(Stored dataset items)
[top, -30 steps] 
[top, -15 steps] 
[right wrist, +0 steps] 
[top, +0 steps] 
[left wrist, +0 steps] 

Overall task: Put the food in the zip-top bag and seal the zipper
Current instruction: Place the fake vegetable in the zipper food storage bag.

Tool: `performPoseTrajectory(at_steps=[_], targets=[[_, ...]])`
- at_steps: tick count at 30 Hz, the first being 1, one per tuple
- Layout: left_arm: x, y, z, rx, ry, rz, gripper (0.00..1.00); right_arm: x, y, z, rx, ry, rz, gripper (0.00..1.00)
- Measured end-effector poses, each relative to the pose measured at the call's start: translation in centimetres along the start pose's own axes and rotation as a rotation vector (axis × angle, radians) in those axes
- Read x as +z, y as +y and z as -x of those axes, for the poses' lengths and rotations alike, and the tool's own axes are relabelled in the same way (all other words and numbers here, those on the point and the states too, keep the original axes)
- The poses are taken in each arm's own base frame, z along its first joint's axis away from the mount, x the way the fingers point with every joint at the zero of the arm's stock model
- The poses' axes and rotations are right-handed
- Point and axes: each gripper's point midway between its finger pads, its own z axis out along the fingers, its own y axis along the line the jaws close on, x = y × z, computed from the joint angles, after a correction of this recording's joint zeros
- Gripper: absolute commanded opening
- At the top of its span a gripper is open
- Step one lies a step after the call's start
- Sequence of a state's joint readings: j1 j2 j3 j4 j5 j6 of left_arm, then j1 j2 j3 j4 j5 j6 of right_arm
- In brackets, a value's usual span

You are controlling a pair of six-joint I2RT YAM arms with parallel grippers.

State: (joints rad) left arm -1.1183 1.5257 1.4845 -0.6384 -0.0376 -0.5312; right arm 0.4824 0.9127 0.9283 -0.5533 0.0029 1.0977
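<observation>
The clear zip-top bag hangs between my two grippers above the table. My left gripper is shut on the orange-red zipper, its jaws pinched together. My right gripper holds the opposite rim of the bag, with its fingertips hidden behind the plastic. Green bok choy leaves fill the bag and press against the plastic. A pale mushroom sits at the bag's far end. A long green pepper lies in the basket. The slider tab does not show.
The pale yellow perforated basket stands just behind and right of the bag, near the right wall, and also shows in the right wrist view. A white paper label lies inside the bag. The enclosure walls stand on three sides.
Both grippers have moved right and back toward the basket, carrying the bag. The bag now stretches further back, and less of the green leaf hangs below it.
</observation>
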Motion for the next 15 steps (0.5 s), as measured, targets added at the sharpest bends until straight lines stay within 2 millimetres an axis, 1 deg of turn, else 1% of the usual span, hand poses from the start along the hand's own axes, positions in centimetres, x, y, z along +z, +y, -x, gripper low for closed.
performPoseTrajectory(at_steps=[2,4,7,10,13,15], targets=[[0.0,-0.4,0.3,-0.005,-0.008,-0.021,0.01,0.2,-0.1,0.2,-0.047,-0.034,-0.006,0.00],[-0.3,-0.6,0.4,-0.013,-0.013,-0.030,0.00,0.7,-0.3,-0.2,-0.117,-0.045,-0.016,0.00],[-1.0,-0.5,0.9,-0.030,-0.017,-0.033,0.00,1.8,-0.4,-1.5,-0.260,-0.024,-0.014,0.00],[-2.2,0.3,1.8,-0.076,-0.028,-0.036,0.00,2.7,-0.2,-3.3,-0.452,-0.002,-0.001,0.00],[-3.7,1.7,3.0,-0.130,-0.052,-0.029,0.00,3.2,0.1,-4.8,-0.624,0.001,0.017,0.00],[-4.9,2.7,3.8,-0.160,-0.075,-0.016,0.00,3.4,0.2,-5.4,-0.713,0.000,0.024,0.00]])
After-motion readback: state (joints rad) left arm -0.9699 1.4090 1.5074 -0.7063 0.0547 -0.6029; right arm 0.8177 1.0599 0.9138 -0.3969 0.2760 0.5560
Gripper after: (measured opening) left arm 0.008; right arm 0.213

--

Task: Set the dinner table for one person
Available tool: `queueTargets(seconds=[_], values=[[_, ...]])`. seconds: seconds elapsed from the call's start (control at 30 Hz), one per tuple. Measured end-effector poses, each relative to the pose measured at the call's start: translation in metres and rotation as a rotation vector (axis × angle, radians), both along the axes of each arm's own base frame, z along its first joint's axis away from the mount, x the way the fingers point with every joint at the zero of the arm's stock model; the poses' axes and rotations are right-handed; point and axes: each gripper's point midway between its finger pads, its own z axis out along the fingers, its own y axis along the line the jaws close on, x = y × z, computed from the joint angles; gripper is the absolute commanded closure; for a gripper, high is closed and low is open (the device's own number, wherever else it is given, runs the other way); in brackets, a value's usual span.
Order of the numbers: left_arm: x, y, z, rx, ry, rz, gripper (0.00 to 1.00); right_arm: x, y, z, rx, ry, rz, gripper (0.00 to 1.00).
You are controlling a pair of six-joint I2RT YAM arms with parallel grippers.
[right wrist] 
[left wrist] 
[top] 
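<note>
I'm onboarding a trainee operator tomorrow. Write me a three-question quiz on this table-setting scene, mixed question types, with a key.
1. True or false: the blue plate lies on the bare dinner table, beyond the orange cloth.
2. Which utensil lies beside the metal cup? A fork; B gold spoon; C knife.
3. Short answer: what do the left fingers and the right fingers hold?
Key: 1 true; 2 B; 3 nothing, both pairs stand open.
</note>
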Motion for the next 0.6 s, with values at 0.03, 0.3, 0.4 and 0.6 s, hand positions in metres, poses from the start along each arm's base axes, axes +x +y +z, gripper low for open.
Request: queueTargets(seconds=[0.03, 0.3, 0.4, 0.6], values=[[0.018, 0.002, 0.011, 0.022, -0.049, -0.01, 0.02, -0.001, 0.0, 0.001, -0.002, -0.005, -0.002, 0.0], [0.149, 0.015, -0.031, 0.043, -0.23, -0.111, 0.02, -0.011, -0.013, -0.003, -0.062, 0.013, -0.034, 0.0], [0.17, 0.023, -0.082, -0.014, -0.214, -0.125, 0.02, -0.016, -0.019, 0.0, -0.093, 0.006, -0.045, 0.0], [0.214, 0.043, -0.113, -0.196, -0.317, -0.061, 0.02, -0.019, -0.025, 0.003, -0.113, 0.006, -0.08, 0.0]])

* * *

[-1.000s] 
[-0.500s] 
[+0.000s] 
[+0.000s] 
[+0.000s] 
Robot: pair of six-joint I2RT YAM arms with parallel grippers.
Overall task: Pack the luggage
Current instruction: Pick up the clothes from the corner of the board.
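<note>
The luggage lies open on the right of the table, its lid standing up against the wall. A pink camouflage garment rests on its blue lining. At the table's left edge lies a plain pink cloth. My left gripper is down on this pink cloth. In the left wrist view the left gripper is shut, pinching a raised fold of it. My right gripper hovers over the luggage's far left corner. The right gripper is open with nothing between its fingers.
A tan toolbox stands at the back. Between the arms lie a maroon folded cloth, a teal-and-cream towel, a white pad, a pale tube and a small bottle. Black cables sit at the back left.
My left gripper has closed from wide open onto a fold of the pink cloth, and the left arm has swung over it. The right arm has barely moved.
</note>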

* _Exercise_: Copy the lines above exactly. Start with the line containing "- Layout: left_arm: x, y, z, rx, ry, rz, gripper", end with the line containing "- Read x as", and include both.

* _The completed task_:
- Layout: left_arm: x, y, z, rx, ry, rz, gripper (0.00..1.00); right_arm: x, y, z, rx, ry, rz, gripper (0.00..1.00)
- Measured end-effector poses, each relative to the pose measured at the call's start: translation in centimetres along the start pose's own axes and rotation as a rotation vector (axis × angle, radians) in those axes
- Read x as +z, y as +y and z as -x of those axes, for the poses' lengths and rotations alike, and the tool's own axes are relabelled in the same way (all other words and numbers here, those on the point and the states too, keep the original axes)

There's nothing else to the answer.